▶ [Work task] When you reach the line that contains "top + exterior", begin copying exactly and continue through the last line below. Do not copy pictures.

--- Information shown Enclosed Below ---

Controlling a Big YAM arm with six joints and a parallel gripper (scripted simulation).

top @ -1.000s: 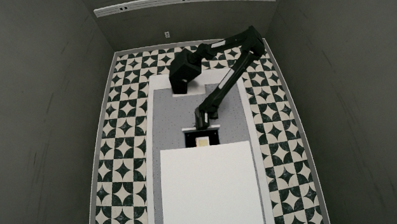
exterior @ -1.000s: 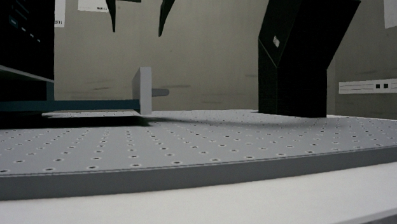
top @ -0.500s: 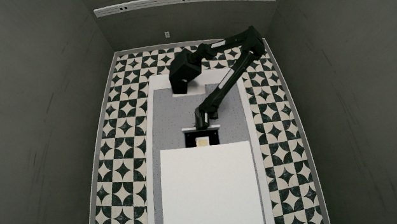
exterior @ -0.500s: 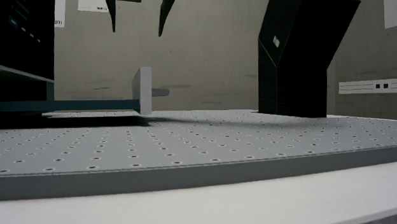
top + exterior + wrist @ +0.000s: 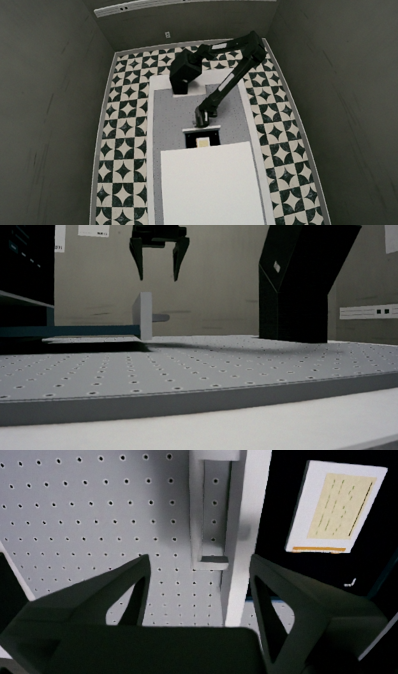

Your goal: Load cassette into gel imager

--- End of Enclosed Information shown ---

▶ [The completed task]
top + exterior + wrist @ +0.000s: 

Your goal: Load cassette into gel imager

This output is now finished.